Lust and love share few characteristics. Yet one of the ones they do share is how easily they can take us by surprise, and then keep us distracted. In Edwyn Collins’ 1994 smash single “Girl Like You”, this is exactly what happens, along with the ensuing humiliation one often goes through at the hands of being physically enthralled with someone – “Now my hands are bleeding and my knees are raw/ Now you’ve got me crawlin’, crawlin’ on the floor”. This is not just natural physical attraction. In this tune, the narrator’s own dark side is revealed to him. This could easily be a drug song on the 10 songs about drugs list. And in many ways, much like Jagger and Richards pointed out in their song, there is often not much difference. One hopes that Collins’ narrator doesn’t become the guy who’s got Jenny’s number…
This song was used to great effect for the Austin Powers: International Man of Mistery soundtrack, but originally appeared the album Gorgeous George. Edwyn Collins is considered a one hit wonder in North America, but had a strong career in the 1980s with his band Orange Juice, and their signiture hit “Rip it Up”. He recently suffered and made an incredible recovery from a near-fatal brain hemorrhage due to a stroke and will be doing select shows in Britain soon.
Christina Aguilera took a lot of criticism for this tune taken from her 2003 album Stripped, and the phase she appeared to go through where she wore (even by pop starlet standards) very little when in public. Yet, her response to this criticism, in particular the criticism directed at this song and its accompanying video was hard to argue with. She said that she was in her early 20s – what should she be singing about if not sex? It’s a compelling point. After all, it’s our 20s where most of our engagement and experimentation with sex begins.
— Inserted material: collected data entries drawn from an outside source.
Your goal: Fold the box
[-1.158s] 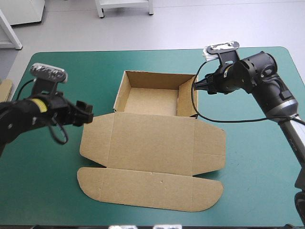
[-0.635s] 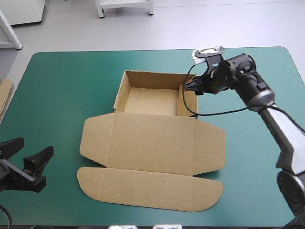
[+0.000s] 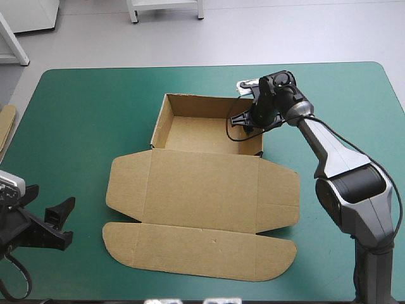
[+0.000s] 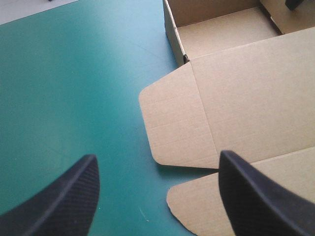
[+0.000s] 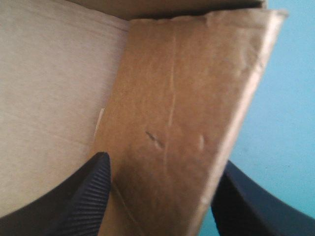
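Observation:
The brown box (image 3: 202, 190) lies mid-table as an open tray (image 3: 196, 133) at the far side, with its lid flat toward the near edge. My right gripper (image 3: 245, 120) is open at the tray's right wall (image 5: 182, 118). The wall stands between its fingers, one finger (image 5: 83, 196) inside the tray and the other outside over the cover. Low over the table's near left corner, my left gripper (image 3: 45, 218) is open and holds nothing. The lid's left side flap (image 4: 177, 123) lies ahead of my left gripper (image 4: 157, 199).
An edge of more brown board (image 3: 5, 130) shows at the table's left edge. Bare teal-green cover (image 3: 82, 126) lies left of the box, and more to the right of it (image 3: 354, 126).
The left arm has pulled back from beside the lid's left flap to the near left corner. The right gripper has moved left and down onto the tray's right wall.

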Tool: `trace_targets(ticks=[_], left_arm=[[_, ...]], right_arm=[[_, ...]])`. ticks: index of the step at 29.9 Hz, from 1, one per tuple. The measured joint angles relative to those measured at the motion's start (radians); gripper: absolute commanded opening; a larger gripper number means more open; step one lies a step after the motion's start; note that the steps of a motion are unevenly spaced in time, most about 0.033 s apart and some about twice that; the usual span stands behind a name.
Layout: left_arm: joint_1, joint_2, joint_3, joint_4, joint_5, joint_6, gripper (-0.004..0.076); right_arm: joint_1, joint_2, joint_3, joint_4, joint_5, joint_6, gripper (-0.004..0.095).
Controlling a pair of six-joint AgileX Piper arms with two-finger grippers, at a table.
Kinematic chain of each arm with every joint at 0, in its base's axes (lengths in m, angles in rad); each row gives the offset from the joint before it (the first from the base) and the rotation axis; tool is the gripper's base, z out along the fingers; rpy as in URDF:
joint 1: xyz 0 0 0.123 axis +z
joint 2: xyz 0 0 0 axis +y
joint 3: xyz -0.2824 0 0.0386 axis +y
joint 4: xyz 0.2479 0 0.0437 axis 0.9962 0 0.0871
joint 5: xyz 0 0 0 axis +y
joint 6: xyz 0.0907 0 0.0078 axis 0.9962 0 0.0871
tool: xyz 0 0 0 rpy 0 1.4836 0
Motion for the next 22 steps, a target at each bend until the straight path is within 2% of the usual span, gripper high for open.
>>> trace_targets(ticks=[2, 6, 7, 16, 22], left_arm=[[0.0, 0.011, 0.0, 0.002, -0.01, 0.0, 0.0491], [0.0, 0.069, 0.0, 0.004, -0.046, 0.0, 0.0491], [0.0, 0.086, 0.0, 0.004, -0.054, 0.0, 0.0491], [0.0, 0.148, 0.001, 0.015, -0.11, 0.0, 0.0491], [0.0, 0.148, 0.001, 0.017, -0.111, 0.0, 0.0491]], right_arm=[[-0.007, 0.017, 0.0, 0.0, 0.008, 0.0, 0.0332], [-0.011, 0.02, -0.003, 0.0, 0.011, -0.001, 0.0014], [-0.011, 0.02, -0.006, 0.0, 0.011, -0.003, -0.0014], [-0.036, 0.02, -0.01, -0.039, 0.002, -0.034, -0.0019], [-0.18, 0.002, -0.01, -0.089, 0.039, -0.122, -0.0019]])
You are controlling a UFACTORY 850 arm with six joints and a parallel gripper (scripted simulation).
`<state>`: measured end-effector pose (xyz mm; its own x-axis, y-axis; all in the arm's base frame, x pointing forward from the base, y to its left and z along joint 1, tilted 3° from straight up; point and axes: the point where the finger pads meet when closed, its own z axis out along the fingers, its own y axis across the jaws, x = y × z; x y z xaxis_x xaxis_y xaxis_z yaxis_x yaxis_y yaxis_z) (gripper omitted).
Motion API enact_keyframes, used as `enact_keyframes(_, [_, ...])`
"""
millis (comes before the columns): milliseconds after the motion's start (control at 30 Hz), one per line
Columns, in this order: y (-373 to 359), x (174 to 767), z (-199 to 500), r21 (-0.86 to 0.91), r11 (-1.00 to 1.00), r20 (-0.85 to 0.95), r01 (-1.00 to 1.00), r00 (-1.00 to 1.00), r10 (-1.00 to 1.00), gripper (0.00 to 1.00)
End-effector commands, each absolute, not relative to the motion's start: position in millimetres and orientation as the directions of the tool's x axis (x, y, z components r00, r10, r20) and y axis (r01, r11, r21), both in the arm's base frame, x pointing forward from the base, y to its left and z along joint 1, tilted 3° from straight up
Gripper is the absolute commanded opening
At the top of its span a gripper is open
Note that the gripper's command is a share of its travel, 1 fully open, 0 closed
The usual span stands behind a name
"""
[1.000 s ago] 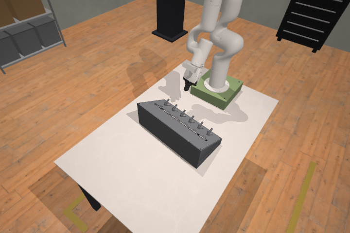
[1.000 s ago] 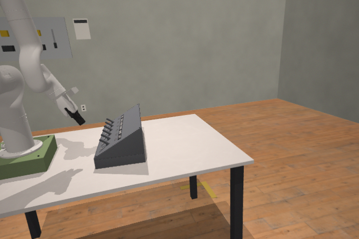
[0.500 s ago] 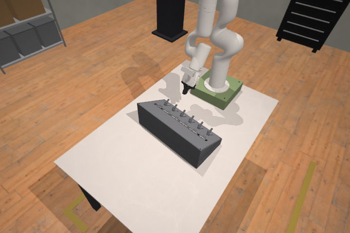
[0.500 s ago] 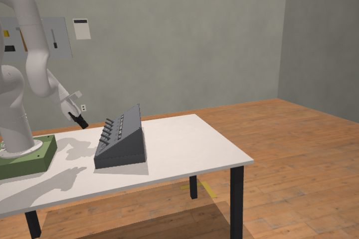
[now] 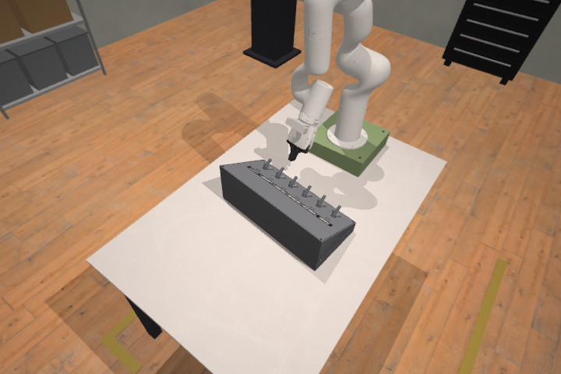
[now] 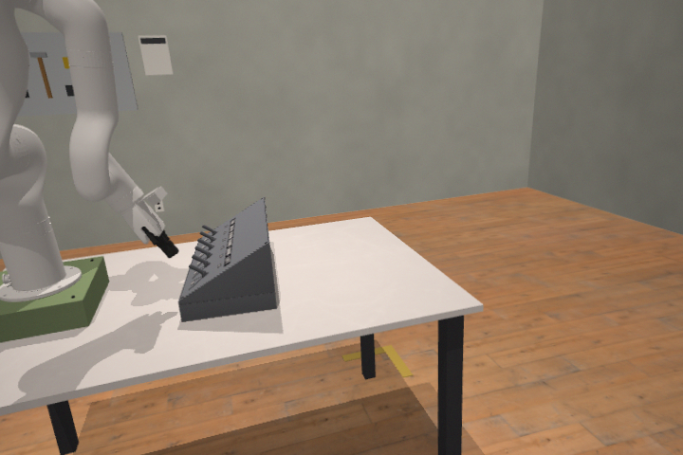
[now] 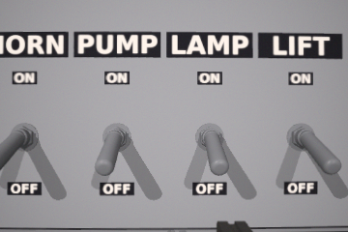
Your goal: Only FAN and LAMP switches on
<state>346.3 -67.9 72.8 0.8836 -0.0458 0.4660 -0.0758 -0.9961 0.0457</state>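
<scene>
A dark grey wedge-shaped console (image 5: 272, 209) (image 6: 234, 279) stands on the white table (image 5: 202, 273) (image 6: 353, 268) with a row of toggle levers on its sloped face. The wrist view shows four labelled switches: HORN (image 7: 10, 150), PUMP (image 7: 109, 152), LAMP (image 7: 215, 152) (image 5: 280, 171) and LIFT (image 7: 317, 150) (image 5: 267, 164). All four levers point down toward OFF. The FAN switch is outside the wrist view. My gripper (image 5: 293, 155) (image 6: 169, 250) (image 7: 232, 225) is shut and empty. It hovers just in front of the console's face, below the LAMP lever, not touching it.
The arm's green base block (image 5: 356, 154) (image 6: 41, 311) sits on the table behind the console. On the floor around the table are a grey shelf rack (image 5: 33, 65), a black pillar (image 5: 272, 30) and a black ladder-like rack (image 5: 497, 30).
</scene>
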Motion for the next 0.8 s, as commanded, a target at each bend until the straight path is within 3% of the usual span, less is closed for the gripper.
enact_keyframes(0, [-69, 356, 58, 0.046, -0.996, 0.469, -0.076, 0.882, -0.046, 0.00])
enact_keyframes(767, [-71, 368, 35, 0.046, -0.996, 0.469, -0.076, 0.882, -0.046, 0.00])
It’s certainly when we begin to cease to be victims of lust and learn to have fun with it without it becoming destructive. The emotional supports that are perhaps not there when we’re in our teens allow us to flaunt our bodies, to tease, and to engage with powerful physical impulses when we reach the age Christina was at when she recorded this. And so, this song is about not being carried along by lust, but by having the presence of mind and a strong sense of self which allows us to make it fun.
It is very interesting that she took so much flak for this song, making it questionable whether or not we’ve really come very far in terms of gender equality, particularly around the subject of sexuality. It’s speculative, but I wonder how this compares with Nelly’s “It’s Getting Hot in Herre”, which is largely centred on the same themes. Did it register as highly on people’s outrage-o-meter, seeing as the two songs came out roughly at the same time? I seem to remember that it didn’t.
It should be noted that one of Christina Aguilera’s vocal heroes is Etta James, which is nice for me as it brings this full circle, almost as if that’s what I had in mind all along!
New Wave singer-songwriter Joe Jackson, in his 1979 song “Pretty Girls” suggested that it would be handy to have a switch to turn off his libido when surrounded by women who are out of reach. And at times, that’s hard to argue with. But, for the most part, our libidos are a thing we have to learn to manage. Just like any aspect of the human condition, we’ve got to learn the ropes as we go.